Apart from the activities of these committees, the Parliament in Sri Lanka does not exercise any direct budgetary control over individual enterprises. Further, there are no specific legislatural controls over borrowings of public enterprises.
The Auditor-General of Sri Lanka, as the Supreme Audit Institution (SAI), is the external auditor of all public corporations and business undertakings vested in the government. The authority of the SAI for these forms of public enterprise is derived from the Constitution of the Democratic Socialist Republic of Sri Lanka and the auditing mandate is amplified by specific legislation in the form of the Finance Act of 1971.
The SAI does not act as consultant or adviser to the management of public enterprises. Suggestions for improvement and related issues may be made informally by the SAI during the CQurse of his audit, but individual managements are responsible ultimately for initiating, implementing and maintaining any consequential changes. Further, the internal audit programmes of public corporations are settled in agreement with the SAI. Management is also assisted by the obligation of the SAI to provide the enterprise with detailed observations on the audit of each corporation before giving his opinion.
The SAI has no authority to correct decisions of management or to give instructions to management. Deficiencies in the management of departmental undertakings and public corporations may be corrected by the particular entity itself, or if necessary, by direct ministerial or Cabinet intervention.
Under the provisions of the Constitution and Finance Act the SAI undertakes a comprehensive review and examination of the accounts, finances, management and property of all public enterprises in the form of departmental undertakings, public corporations, statutory boards and bodies, but other forms of public enterprise are not covered by this mandate. The review and examination of public enterprises by the SAI comprise:
The involvement of the SAI in the affairs of public enterprises, as recognised by the Constitution and Finance Act, extends to all aspects of their activities and concurrent management matters. Public corporations are required to formulate a corporate plan covering a period of five years and an annual budget at least three months before the commencement of each financial year. Individual corporations are obliged to conform to certain formats determined by the relevant Minister in charge in addition to the Minister of Finance in the formulation of the corporate plan and the annual budget. The SAI in fact does review the format and compliance with it as an ex-ante operational exercise. The second stage involves the concurrent review by the SAI of activities with an appraisal of the efficiency and adequacy of the books, records and documents required to be maintained in such form, manner and design as approved by the relevant authorities and the rendering of accounting, financial and statistical information relating to both financial and physical performance which are an integral part of the examination and evaluation by the SAI.

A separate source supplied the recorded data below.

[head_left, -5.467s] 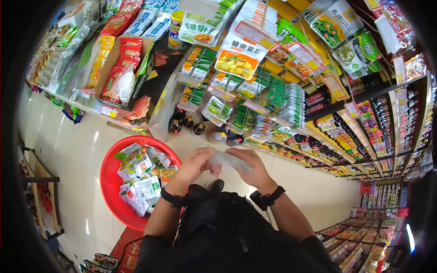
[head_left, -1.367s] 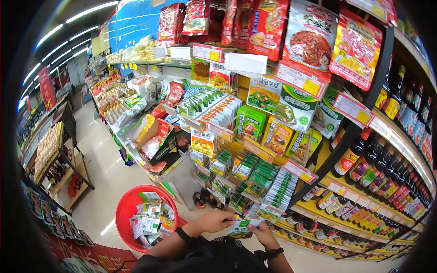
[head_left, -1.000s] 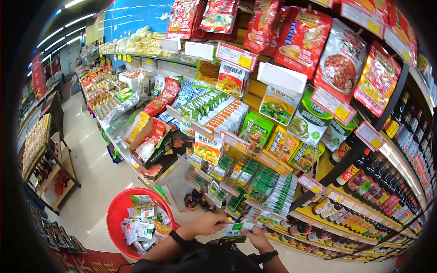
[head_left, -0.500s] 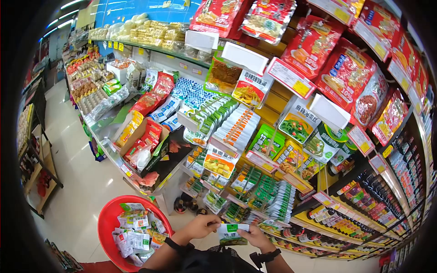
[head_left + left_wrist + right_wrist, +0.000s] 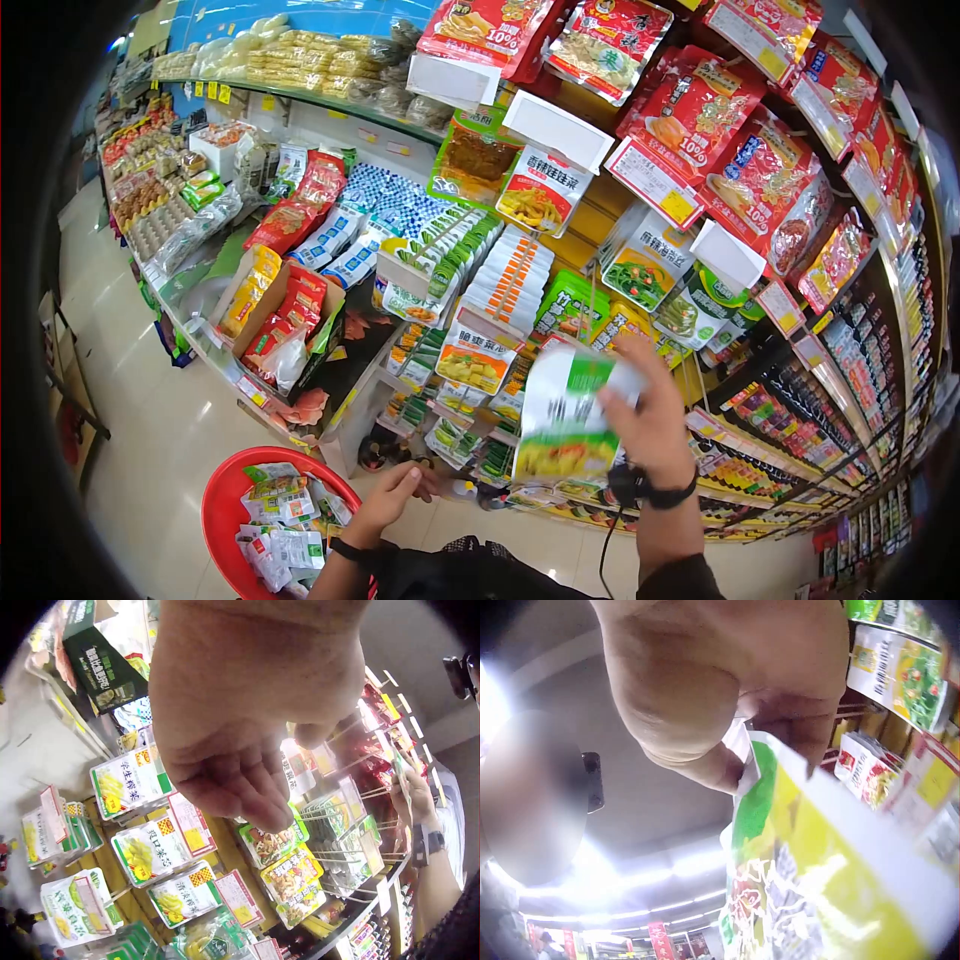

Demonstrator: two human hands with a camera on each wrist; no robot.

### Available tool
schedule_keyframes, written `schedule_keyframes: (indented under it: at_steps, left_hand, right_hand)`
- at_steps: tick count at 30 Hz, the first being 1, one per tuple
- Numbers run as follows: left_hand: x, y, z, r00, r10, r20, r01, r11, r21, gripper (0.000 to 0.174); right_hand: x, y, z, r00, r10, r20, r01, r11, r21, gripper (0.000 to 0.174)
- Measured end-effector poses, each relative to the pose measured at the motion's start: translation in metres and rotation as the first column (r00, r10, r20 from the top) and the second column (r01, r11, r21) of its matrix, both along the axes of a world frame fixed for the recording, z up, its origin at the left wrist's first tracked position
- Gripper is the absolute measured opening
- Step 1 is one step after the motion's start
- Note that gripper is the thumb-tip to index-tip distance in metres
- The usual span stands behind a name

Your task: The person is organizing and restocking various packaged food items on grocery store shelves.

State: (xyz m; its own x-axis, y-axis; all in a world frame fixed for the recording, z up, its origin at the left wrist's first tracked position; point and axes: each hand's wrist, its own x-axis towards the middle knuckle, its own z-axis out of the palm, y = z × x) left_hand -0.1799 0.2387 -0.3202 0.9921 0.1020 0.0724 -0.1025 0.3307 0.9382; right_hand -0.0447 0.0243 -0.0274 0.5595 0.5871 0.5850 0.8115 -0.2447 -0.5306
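Note:
My right hand (image 5: pixel 648 420) pinches the top edge of a white and green food packet (image 5: pixel 568 415), raised in front of the hanging packets. In the right wrist view the thumb and fingers of the right hand (image 5: pixel 727 697) grip the packet's corner (image 5: pixel 817 877). My left hand (image 5: pixel 393 497) holds nothing, low near the shelf front and right of the red basket (image 5: pixel 216 500). Seen from the left wrist, that left hand (image 5: pixel 247 727) has loosely bent fingers, with hanging packets (image 5: pixel 131 784) beyond it.
Packets such as a yellow-dish one (image 5: pixel 470 360) hang on hooks with price tags (image 5: pixel 655 180). A table with an open box (image 5: pixel 285 320) stands at the left. Bottles (image 5: pixel 372 452) stand on the floor below. Sauce shelves (image 5: pixel 790 400) run along the right.
The right hand has lifted the packet up and right, out of the left hand's reach. My left hand has moved slightly left and down. The view has shifted, with the basket lower left.

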Motion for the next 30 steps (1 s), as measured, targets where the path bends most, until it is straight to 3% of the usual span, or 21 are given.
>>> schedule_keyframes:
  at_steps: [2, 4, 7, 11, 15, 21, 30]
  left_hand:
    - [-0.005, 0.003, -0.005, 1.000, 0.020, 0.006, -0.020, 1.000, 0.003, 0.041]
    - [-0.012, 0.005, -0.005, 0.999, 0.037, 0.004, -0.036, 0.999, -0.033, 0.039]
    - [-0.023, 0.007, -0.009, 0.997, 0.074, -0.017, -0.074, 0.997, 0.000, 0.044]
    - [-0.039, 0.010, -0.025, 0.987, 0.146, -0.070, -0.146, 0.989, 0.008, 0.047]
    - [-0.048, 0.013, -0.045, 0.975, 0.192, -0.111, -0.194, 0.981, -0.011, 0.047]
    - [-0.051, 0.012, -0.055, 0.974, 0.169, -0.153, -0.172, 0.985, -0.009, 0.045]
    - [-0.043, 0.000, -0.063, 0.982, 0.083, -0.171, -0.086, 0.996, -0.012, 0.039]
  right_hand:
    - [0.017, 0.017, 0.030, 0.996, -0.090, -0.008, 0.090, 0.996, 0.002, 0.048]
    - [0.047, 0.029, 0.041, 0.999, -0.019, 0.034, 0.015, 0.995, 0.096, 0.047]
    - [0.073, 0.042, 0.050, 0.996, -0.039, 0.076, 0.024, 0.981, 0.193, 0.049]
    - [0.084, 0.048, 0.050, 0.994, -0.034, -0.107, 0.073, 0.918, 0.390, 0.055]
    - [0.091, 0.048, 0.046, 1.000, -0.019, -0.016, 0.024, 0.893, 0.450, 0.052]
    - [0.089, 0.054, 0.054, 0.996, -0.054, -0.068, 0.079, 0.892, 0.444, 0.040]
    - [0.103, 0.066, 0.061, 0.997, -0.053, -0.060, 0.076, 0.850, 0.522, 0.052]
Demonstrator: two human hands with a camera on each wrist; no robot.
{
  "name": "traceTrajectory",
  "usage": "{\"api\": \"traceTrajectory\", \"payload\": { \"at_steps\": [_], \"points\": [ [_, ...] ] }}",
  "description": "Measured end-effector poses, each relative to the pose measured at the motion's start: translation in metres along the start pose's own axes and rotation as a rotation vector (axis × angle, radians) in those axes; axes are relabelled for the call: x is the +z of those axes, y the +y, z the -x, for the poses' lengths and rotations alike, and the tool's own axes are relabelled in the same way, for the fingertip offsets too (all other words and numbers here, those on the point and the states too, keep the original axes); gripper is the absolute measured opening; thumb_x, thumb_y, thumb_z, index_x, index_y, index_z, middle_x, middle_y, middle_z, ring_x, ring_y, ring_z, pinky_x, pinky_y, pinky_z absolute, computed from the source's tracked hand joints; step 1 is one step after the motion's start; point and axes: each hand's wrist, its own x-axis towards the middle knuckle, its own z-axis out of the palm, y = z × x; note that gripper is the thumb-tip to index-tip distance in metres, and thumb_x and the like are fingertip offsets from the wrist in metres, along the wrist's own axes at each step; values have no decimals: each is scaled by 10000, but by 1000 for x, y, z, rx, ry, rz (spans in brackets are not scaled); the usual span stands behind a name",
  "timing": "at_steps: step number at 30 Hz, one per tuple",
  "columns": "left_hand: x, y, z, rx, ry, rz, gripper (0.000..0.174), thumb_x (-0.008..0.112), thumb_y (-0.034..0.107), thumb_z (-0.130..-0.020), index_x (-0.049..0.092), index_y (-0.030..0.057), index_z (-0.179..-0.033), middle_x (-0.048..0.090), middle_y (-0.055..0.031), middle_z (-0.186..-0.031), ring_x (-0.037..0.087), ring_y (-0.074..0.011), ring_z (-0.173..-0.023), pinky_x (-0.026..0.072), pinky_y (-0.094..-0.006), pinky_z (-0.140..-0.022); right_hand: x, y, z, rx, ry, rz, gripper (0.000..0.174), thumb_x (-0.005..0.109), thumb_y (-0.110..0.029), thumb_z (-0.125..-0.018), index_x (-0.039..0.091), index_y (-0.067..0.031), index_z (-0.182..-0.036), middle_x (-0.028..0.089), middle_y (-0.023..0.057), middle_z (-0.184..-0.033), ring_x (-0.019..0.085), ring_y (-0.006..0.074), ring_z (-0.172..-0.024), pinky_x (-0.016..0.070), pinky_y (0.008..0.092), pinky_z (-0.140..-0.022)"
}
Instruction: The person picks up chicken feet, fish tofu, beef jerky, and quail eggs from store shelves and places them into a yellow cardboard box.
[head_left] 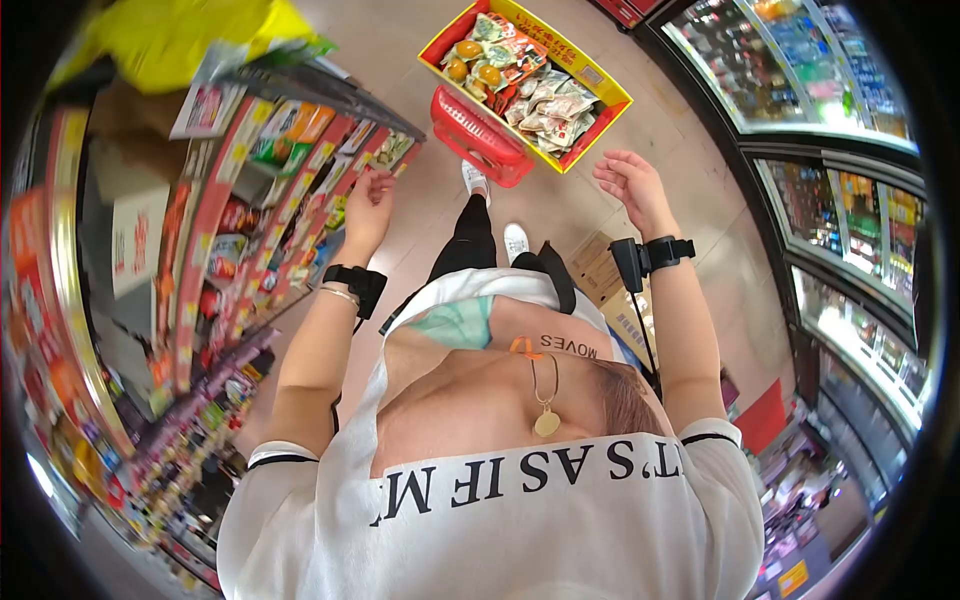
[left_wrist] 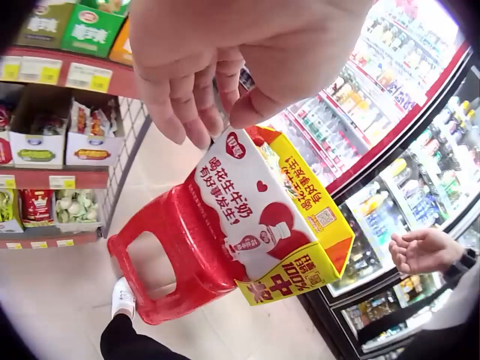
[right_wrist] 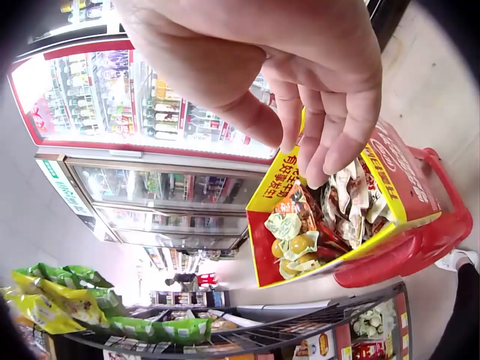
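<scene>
My left hand (head_left: 370, 208) hangs in the air beside the shelf, its fingers loosely bent and nothing in them. The right hand (head_left: 634, 186) is also bare, fingers relaxed, near the right corner of a yellow and red display box (head_left: 575, 65). Inside that box lie packs with brown, egg-like rounds (head_left: 489, 75) and pale foil packets (head_left: 560, 108). It sits on a red plastic stool (head_left: 462, 128) in front of the feet. From the left wrist, the box's printed white and red side (left_wrist: 251, 199) shows below the fingertips. In the right wrist view, the right fingers (right_wrist: 345, 150) overlap its open top.
Snack shelves (head_left: 230, 225) run along the left, with yellow bags (head_left: 190, 40) on top. Glass-door drink coolers (head_left: 850, 215) line the right. Cardboard (head_left: 597, 270) lies on the tiled floor (head_left: 690, 165) by the right leg.
</scene>
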Motion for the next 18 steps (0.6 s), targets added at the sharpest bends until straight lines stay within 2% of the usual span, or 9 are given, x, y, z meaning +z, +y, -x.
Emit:
{"api": "traceTrajectory", "payload": {
  "at_steps": [8, 12, 15, 18],
  "points": [
    [-25, -16, 133, -34, 269, 99, 274, 520, -12, -782, 532, 17, -1054, 587, -55, -865, 560, -104, -773, 462, -220, -697, 21, 29, 30, 58, -128, 109, 171, 488, -65, -851, 518, -12, -1012, 607, 107, -896, 605, 186, -800, 483, 268, -694],
    [-53, -39, 184, -48, 489, 146, 268, 515, -16, -785, 531, 10, -1051, 594, -58, -848, 562, -98, -752, 463, -210, -678, 65, 38, 28, 78, -204, 173, 183, 477, -57, -850, 520, -14, -1023, 607, 105, -898, 605, 192, -811, 476, 270, -690],
    [-72, -55, 228, -161, 561, 172, 294, 479, -51, -801, 506, 3, -1089, 582, -67, -902, 569, -111, -795, 466, -222, -728, 108, 46, 30, 85, -321, 223, 193, 473, -55, -849, 518, -11, -1031, 606, 101, -898, 604, 194, -818, 470, 271, -697],
    [-86, -81, 275, -229, 639, 211, 296, 492, -58, -791, 506, -6, -1082, 593, -78, -900, 578, -111, -779, 469, -222, -721, 155, 59, 37, 88, -390, 306, 194, 466, -54, -850, 518, -6, -1031, 605, 107, -901, 603, 198, -829, 468, 275, -709]
  ]
}}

In the role of external auditor of public enterprises (but not of government owned or controlled companies), the SAI is authorised under the relevant provisions of the Constitution and Finance Act to ascertain:
These specific objectives enlarge the scope of the audit beyond regularity and compliance. Not only is financial performance appraised, but also non-financial performance. The appraisal of financial performance is the recurrent annual attest function designed to express an opinion on the financial statements, while the appraisal of the non-financial performance involves indepth investigative studies of economy, efficiency and effectiveness.
The Finance Act requires the SAI to undertake both the financial and non-financial appraisals annually as an attest function. Because resource constraints do not allow detailed recurrent non-financial appraisals to be carried out, the SAI has adopted a modified approach in this area to satisfy the statutory requirement and the practicability of the appraisals. This approach involves a brief annual examination of performance aspects such as profitability, capacity use, labour productivity, uneconomic expenditure and deficiencies in systems and controls, in conjunction with cyclical indepth studies of activities and operations of individual entities.
With the exception of government owned and controlled companies, there are statutory requirements for public enterprises to have an internal audit function. The authority for the internal audit function of departmental undertakings is the Government Financial Regulations, while the Finance Act obliges public corporations to settle their minimum audit programme in agreement with the SAL
Although there is specific regulatory or statutory provision for the internal audit of these forms of public enterprise, in practice the internal audit function has not proved effective, with the result that greater reliance is placed on the external audit conducted by the SAI. Deficiencies and weaknesses in the internal audits of individual enterprises are reported regularly by the SAI in his annual report to the Parliament.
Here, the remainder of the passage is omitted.